La chance : Si les premiers obus tirés par le Lamotte-Picquet n’avaient pas détruit le poste de guet terrestre relié téléphoniquement à la base ennemie, l’intervention de l’aviation siamoise aurait eu sans doute lieu plus tôt et, en plein combat naval, ceci aurait été extrêmement gênant pour nos bâtiments. On sait également aujourd’hui que le Dombhuri encaissa dès la première phase du combat un coup heureux du Lamotte-Picquet qui tua son Commandant et l’officier de manoeuvre à la passerelle. A noter que la veille, avait eu lieu la relève du groupe Ayuthia (un garde-côte et trois torpilleurs) par le groupe Dombhuri (même composition). A un jour près, notre escadre aurait pu tomber sur deux garde-côtes et six torpilleurs, ce qui lui aurait sensiblement compliqué la tâche.
La France ne put profiter des résultats de la bataille de Koh Chang. Le Japon, le 20 janvier 1941, décidait de mettre fin aux hostilités entre Français et Siamois en proposant ses « bons offices aux deux belligérants ». L’amiral dut accepter la cessation des hostilités sous la menace d’un ultimatum japonais auquel l’Indochine française était incapable de faire face militairement. Après de difficiles discussions les diplomates français devaient admettre, le 11 mars, les termes d’un compromis peu avantageux pour la France.
SOURCE : http://www.netmarine.net/bat/croiseur/lamotte/kohchang/
Réalisation Jean-Michel Roche pour Net-Marine © 2008.
Remerciements : contre-amiral Romé, Mme Renée Morel, M. Jean Sommet pour leur collaboration.

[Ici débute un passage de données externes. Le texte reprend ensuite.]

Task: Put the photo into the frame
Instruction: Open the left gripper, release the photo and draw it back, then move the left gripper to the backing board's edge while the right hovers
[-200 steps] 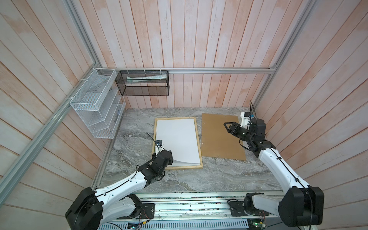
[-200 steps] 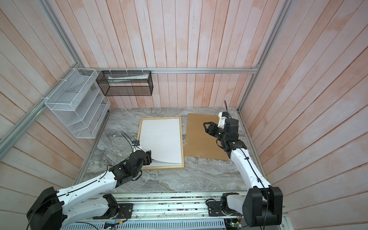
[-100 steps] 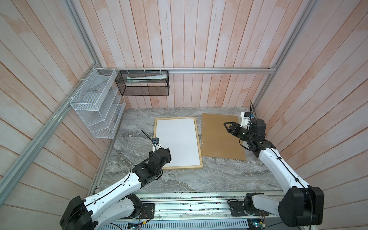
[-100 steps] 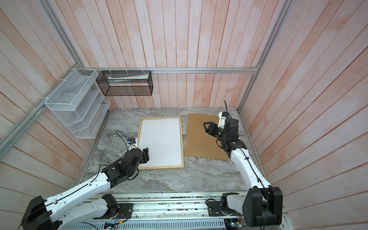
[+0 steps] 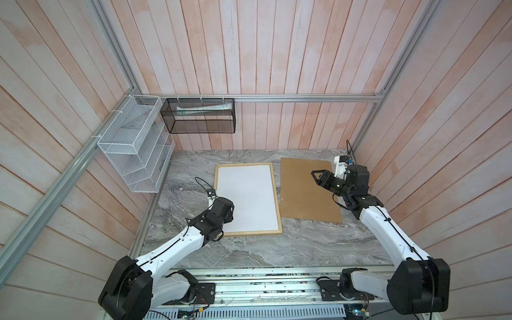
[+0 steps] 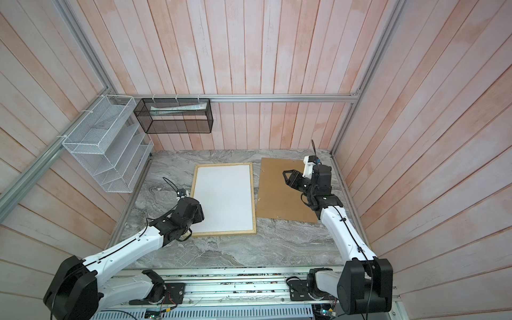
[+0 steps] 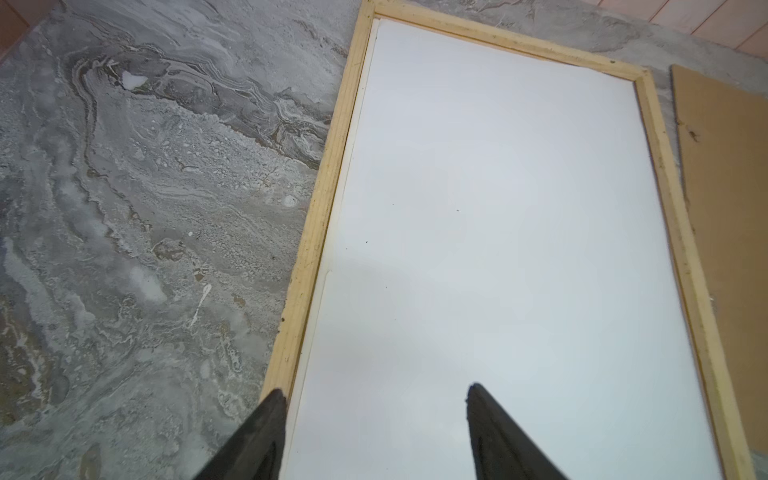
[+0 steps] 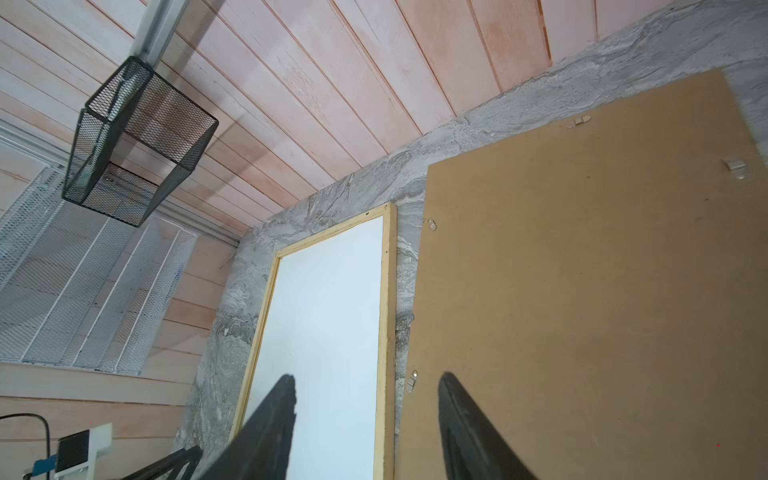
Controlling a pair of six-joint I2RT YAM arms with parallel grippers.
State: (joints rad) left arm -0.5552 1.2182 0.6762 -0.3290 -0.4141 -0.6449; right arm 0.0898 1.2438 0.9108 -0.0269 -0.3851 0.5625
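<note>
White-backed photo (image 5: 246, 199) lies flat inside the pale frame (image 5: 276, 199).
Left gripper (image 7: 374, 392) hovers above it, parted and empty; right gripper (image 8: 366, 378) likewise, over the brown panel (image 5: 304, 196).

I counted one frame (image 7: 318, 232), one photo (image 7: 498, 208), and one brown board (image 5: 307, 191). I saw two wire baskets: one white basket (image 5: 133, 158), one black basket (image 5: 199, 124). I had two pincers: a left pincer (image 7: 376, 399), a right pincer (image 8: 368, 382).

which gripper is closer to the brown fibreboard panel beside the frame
Right. The right gripper hovers above the right side of the flat brown fibreboard panel. The left gripper is over the near left part of the thin pale wooden frame, which lies between it and the panel.
</note>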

AUTRES SOURCES : « La bataille navale de Koh Chang », Marine n°38, août 1995 ; « Koh Chang, 17 janvier 1941 », dossier de la mission permanente aux commémorations et à l’information historique ; Le livre d’or du Lamotte-Picquet ; Ordre du jour du capitaine de vaisseau Bérenger, 18 janvier 1941 ; Journal de combat authentique du combat de Koh Chang, commissaire général Paillat ; extrait de « L’histoire de la flotte française au combat »; « Le combat de Koh Chang » par J. Billiottet, ancien médecin-major de l’Amiral Charner, cercle automobile des officiers ; Le combat de Koh Chang, Journal de l’association des officiers mariniers retraités ; « Aux postes de combat pour une victoire », Cols Bleus, février 1985 par l’OCE Taytard ; « Les opérations lointaines », Historama hors série, novembre 1966; « La victoire navale de Koh Chang », article du CV Lepotier.
Certaines autres sources font état du résultat positif d’une attaque à la torpille du Lamotte-Picquet contre le garde-côte Ayuthia dès le début de l’engagement . Il semble que cela soit totalement erroné, si tant est que le garde-côte Ayuthia ait été présent à Koh-Chang ce jour là, ce qui reste à confirmer.